DATASET SECTION:
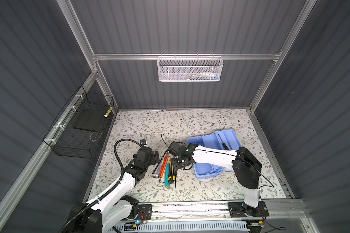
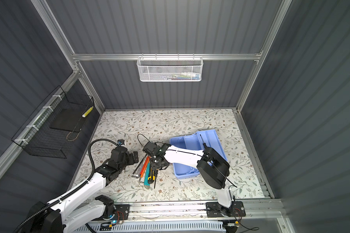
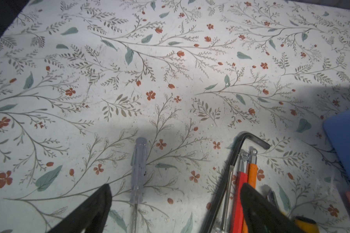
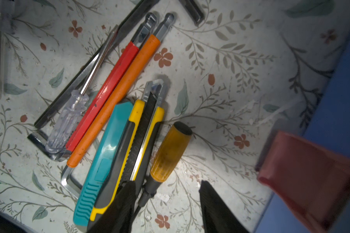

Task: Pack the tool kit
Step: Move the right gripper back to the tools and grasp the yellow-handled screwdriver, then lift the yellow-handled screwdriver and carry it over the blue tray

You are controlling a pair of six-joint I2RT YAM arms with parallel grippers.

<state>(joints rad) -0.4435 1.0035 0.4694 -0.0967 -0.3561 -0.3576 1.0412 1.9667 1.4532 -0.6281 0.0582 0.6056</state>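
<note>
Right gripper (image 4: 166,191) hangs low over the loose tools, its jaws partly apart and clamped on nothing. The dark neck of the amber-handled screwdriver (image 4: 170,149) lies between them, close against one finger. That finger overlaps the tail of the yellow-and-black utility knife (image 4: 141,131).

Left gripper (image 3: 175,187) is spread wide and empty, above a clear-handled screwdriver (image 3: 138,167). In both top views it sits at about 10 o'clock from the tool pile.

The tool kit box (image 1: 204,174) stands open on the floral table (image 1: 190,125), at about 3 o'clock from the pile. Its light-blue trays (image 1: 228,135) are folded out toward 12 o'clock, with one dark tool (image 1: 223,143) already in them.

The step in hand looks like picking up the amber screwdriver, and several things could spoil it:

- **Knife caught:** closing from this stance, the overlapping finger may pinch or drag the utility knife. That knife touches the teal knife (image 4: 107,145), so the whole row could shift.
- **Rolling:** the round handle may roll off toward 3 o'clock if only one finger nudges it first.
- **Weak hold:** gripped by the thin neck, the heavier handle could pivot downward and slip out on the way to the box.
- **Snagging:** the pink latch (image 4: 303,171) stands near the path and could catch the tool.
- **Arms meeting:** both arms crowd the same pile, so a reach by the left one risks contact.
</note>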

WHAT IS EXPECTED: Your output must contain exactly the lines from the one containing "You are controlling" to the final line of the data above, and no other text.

RESPONSE BELOW:
You are controlling a pair of six-joint I2RT YAM arms with parallel grippers.

<state>(joints rad) -0.4435 1.0035 0.4694 -0.0967 -0.3561 -0.3576 1.0412 1.9667 1.4532 -0.6281 0.0582 0.6056</state>
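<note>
Right gripper (image 4: 166,191) hangs low over the loose tools, its jaws partly apart and clamped on nothing. The dark neck of the amber-handled screwdriver (image 4: 170,149) lies between them, close against one finger. That finger overlaps the tail of the yellow-and-black utility knife (image 4: 141,131).

Left gripper (image 3: 175,187) is spread wide and empty, above a clear-handled screwdriver (image 3: 138,167). In both top views it sits at about 10 o'clock from the tool pile.

The tool kit box (image 1: 204,174) stands open on the floral table (image 1: 190,125), at about 3 o'clock from the pile. Its light-blue trays (image 1: 228,135) are folded out toward 12 o'clock, with one dark tool (image 1: 223,143) already in them.

The step in hand looks like picking up the amber screwdriver, and several things could spoil it:

- **Knife caught:** closing from this stance, the overlapping finger may pinch or drag the utility knife. That knife touches the teal knife (image 4: 107,145), so the whole row could shift.
- **Rolling:** the round handle may roll off toward 3 o'clock if only one finger nudges it first.
- **Weak hold:** gripped by the thin neck, the heavier handle could pivot downward and slip out on the way to the box.
- **Snagging:** the pink latch (image 4: 303,171) stands near the path and could catch the tool.
- **Arms meeting:** both arms crowd the same pile, so a reach by the left one risks contact.
</note>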

No further output is required.